Strawberries are up and we’ll be picking this weekend. With any luck we’ll get all twenty-five pounds done in one session so any extra I get at the end of the season will be bonus. If strawberries are up now, raspberries and blueberries are right around the corner.  We’ll be doing those at pick-your-owns this year, something we’ve done with blueberries in the past, but raspberries will be an added step. Granted, we will be picking what we can of the wild ones around the house if the birds and deer don’t get them first.

As far as tea supplies go, we’re borrowing the in-laws dehydrator so that I can collect some dandelion, raspberry, and clover, if it’s not too late to do such. I’m also hoping that this will let me get a better handle on drying the mint throughout the year as well as drying up spinach for stews and the like, if there’s’ a good harvest.

This doesn’t even touch on the other projects we have going, nor the ones we’re trying to plan. We just removed all the carpet in the master bedroom and will be painting the floor before winter. I’ve been working on cutting up a bag of scraps for braided area rugs, but that isn’t anything I plan on having done for this winter. Needless to say, I’m looking forward to sweeping instead of vacuuming the bedroom, though. That will be a plus!

There’s finally another wood bin done up. While we’re technically behind on wood still, it’s nice to be moving in the right direction.

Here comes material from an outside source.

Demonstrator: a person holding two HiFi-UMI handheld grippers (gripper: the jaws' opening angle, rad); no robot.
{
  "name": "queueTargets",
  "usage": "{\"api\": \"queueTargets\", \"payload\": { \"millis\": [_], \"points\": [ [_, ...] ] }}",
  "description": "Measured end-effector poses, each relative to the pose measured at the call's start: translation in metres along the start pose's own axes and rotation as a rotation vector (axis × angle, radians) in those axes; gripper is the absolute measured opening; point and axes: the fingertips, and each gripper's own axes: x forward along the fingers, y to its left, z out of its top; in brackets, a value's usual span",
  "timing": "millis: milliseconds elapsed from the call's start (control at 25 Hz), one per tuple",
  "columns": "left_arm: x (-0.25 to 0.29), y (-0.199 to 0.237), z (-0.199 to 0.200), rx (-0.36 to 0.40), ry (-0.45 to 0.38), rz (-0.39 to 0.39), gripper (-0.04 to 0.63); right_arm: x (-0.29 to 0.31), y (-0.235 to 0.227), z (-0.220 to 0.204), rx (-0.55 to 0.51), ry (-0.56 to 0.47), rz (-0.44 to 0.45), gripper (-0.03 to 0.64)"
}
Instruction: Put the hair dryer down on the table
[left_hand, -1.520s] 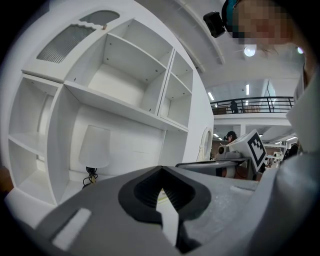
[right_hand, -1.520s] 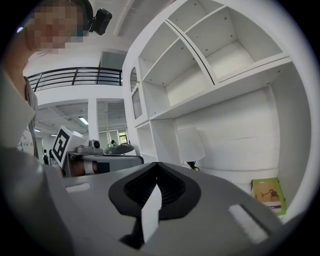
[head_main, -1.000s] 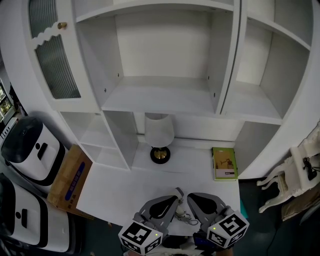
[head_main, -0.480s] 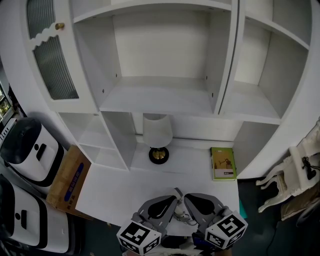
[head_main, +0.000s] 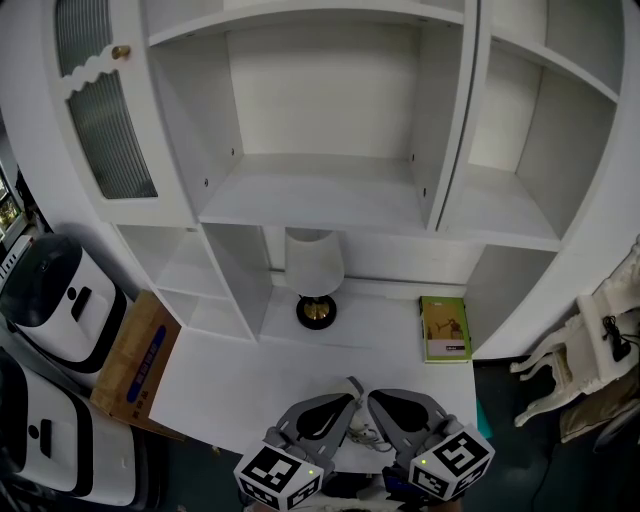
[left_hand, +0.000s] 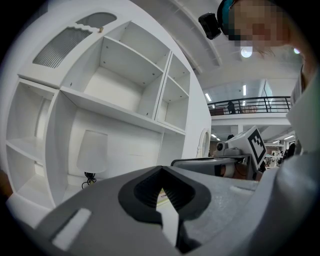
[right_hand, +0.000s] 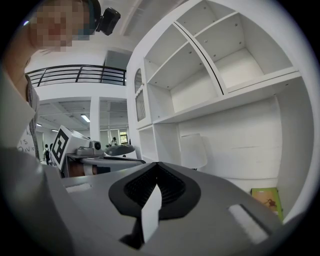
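Both grippers show at the bottom of the head view, side by side over the near edge of the white table (head_main: 250, 372). My left gripper (head_main: 352, 385) is shut with nothing in its jaws, its tips meeting in the left gripper view (left_hand: 161, 172). My right gripper (head_main: 373, 397) is likewise shut and empty, jaws closed in the right gripper view (right_hand: 157, 168). No hair dryer can be made out in any view. A small white thing with a cord (head_main: 364, 432) lies between the two gripper bodies; what it is I cannot tell.
A white table lamp (head_main: 314, 272) and a green book (head_main: 445, 328) stand at the back of the table under white shelves (head_main: 320, 190). A cardboard box (head_main: 137, 358) and white appliances (head_main: 55, 290) sit left; a white chair (head_main: 585, 350) stands right.
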Motion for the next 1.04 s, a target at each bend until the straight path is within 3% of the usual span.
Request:
{"api": "queueTargets", "payload": {
  "millis": [1040],
  "points": [
    [0.001,-0.016,0.001,0.012,-0.005,-0.033,0.000,-0.013,0.006,-0.003,-0.020,0.016,-0.008,0.026]
  ]
}}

Some say that summer’s their time to relax and breath. Personally, I know I’ll be ready to sleep away those cool winter days when they come back.

Rainy Day Reflections

As I sit here writing this, our son is fast asleep taking his first one-hour-plus nap. It’s hard to believe that he’s coming up to an age where he’ll no longer be taking four or five short cat naps during the day. The lack of napping worked in our favor this weekend, however, as we did a lot of work outside while he played in his playpen in the shade.

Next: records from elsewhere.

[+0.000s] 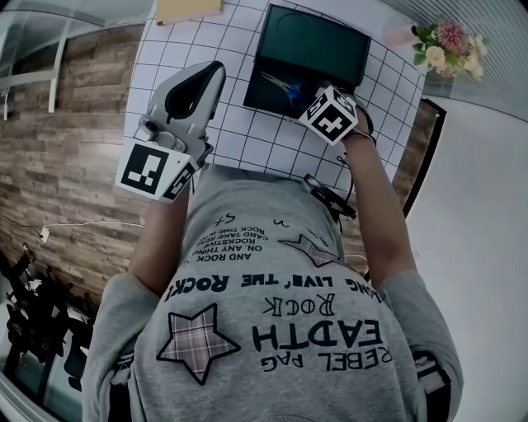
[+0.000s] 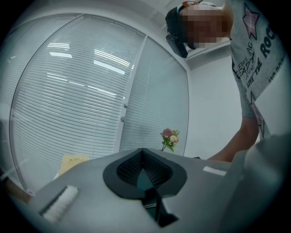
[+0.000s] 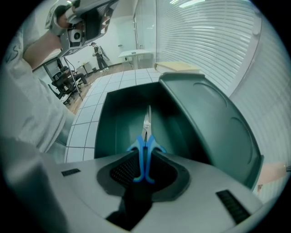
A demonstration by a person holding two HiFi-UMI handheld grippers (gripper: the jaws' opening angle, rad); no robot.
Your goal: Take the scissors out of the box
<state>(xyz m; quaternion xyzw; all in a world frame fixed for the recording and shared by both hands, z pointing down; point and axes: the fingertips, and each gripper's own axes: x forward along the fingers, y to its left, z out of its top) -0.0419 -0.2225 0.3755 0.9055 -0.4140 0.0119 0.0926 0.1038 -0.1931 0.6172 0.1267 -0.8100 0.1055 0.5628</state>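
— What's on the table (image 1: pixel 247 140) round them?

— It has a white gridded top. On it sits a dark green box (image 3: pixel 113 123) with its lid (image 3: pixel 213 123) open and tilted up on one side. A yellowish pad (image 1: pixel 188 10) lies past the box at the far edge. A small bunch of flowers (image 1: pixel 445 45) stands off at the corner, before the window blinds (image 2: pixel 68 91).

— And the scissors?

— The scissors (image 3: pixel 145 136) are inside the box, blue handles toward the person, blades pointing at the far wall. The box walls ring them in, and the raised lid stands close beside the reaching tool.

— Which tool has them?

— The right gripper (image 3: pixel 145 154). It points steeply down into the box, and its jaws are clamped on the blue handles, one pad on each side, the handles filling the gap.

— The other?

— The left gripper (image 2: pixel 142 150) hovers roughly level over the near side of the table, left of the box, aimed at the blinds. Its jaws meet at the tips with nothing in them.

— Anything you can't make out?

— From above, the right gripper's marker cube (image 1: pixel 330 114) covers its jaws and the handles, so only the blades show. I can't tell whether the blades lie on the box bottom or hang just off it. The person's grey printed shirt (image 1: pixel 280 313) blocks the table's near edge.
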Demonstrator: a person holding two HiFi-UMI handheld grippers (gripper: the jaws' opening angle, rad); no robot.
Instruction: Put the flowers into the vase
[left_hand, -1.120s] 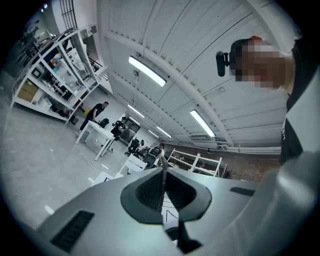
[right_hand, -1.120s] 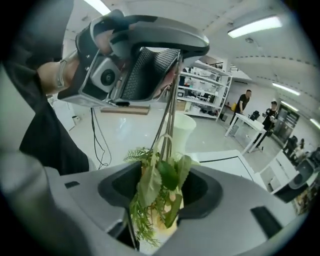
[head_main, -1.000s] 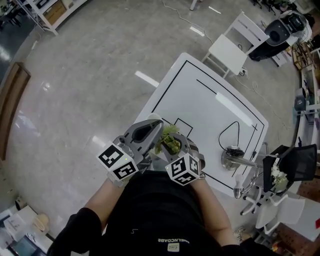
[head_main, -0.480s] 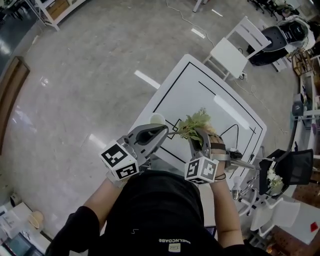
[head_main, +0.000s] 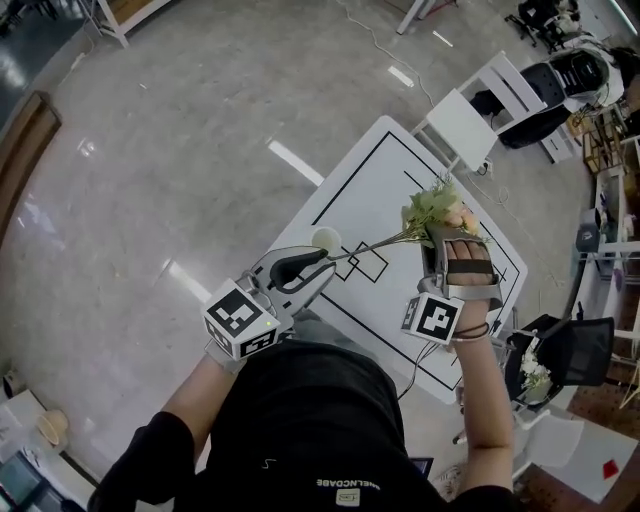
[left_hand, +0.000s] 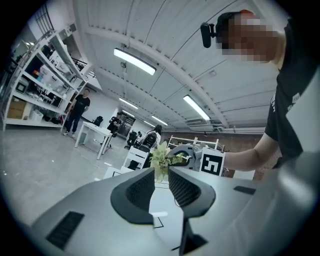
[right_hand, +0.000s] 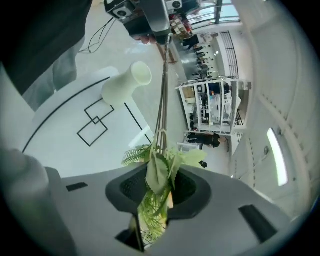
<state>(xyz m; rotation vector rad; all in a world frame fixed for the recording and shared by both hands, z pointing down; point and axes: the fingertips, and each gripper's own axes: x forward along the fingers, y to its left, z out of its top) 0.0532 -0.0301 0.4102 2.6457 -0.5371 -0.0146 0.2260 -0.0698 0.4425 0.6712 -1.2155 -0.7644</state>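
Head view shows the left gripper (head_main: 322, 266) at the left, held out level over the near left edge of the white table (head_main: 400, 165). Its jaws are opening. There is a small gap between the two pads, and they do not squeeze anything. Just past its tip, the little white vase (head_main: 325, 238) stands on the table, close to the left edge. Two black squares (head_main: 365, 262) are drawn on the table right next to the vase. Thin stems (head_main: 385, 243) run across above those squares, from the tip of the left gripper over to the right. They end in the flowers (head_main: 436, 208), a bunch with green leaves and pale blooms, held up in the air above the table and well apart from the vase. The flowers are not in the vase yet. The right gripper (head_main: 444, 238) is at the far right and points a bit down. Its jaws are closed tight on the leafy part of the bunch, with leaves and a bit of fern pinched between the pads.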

All the gardens still aren’t planted yet, but I’m hoping that tomorrow, once the rain dissipates for a few days, that I can get outside and work on them while the boy is sleeping. With the heat and humidity coming in it will be a bit wilty for him to be out helping mommy. In the meantime, we’ve been using up items that we still have in the freezer. Rhubarb, potatoes, strawberries, fiddleheads, and string beans were stretched throughout the winter and we’re now finishing them up. That’s not including the 15 jars of pickles in the basement or the 9 jars of jam in the freezer that we’re still working on. The new rhubarb is up at the in-laws, it’s just a matter of getting some. Strawberry picking is right around the corner, and so are raspberries and blueberries. It will be interesting doing a lot of it with a little one being trucked along. We’ll have to time our trips just right to avoid some of the unsavory weather. Every bite will be worth it, though.

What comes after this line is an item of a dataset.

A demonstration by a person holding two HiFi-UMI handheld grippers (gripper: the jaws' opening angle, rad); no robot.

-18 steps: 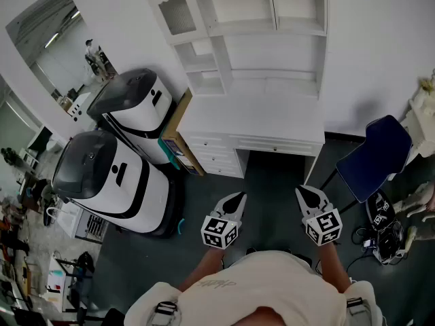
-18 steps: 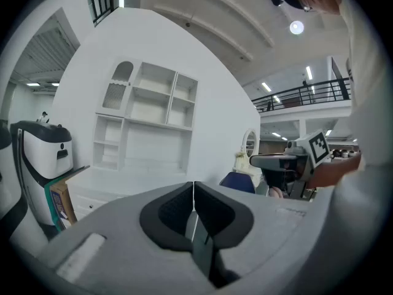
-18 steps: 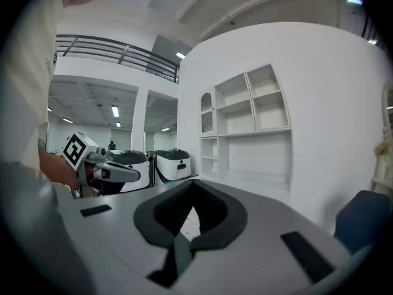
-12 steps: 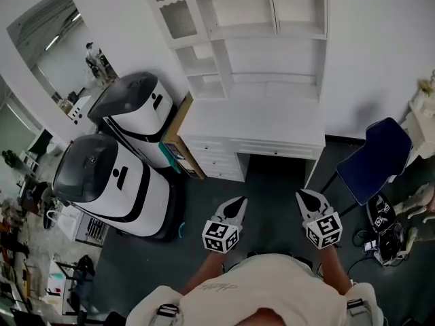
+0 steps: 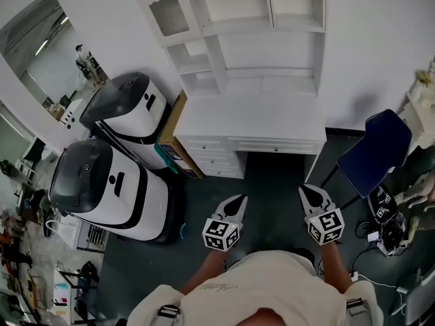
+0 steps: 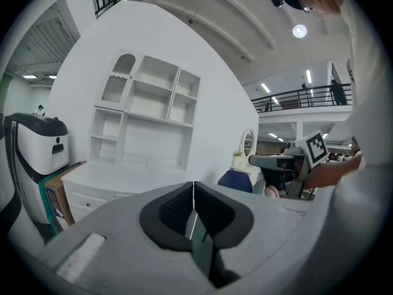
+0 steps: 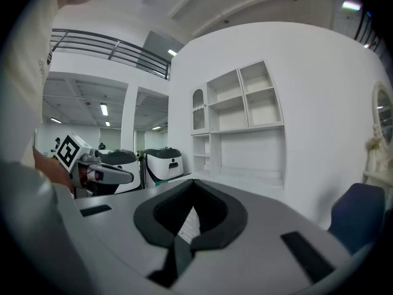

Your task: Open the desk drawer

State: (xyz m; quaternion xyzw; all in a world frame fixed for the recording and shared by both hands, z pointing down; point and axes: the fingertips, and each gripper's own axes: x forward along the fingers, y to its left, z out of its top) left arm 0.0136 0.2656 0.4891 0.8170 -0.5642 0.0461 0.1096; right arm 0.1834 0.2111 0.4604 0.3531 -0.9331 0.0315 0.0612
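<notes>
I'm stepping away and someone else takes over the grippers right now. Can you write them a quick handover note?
Left gripper: shut, empty, held in the air short of the desk.
Right gripper: shut, empty, beside it.
Drawer under the desktop: closed, untouched. A blue chair stands at the desk's right.
Done: nothing.
To do: step closer, open a gripper, take hold of the drawer front, pull it out.

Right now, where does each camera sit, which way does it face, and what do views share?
Head view: on the head, looking steeply down at the desk; shirt shows.
Left gripper view: on the left hand-held gripper, facing the desk; shut jaws show.
Right gripper view: on the right hand-held gripper, facing the shelves; shut jaws show.
Shared: all see the shelves.
</notes>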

In other news, we have the stairs built and painted out front. The hubby will be finihing the back stairs probably tomorrow night. Pictures will then be sent off to the insurance agency. (Who tells people n Maine in January that you need to paint your house? You can’t do that in Janurary! We lucked out we could do it in May!) While the house looks great with the paint on it, it will be great getting back to things around here that actually need doing, like the cord wood being put up and the garndens planted.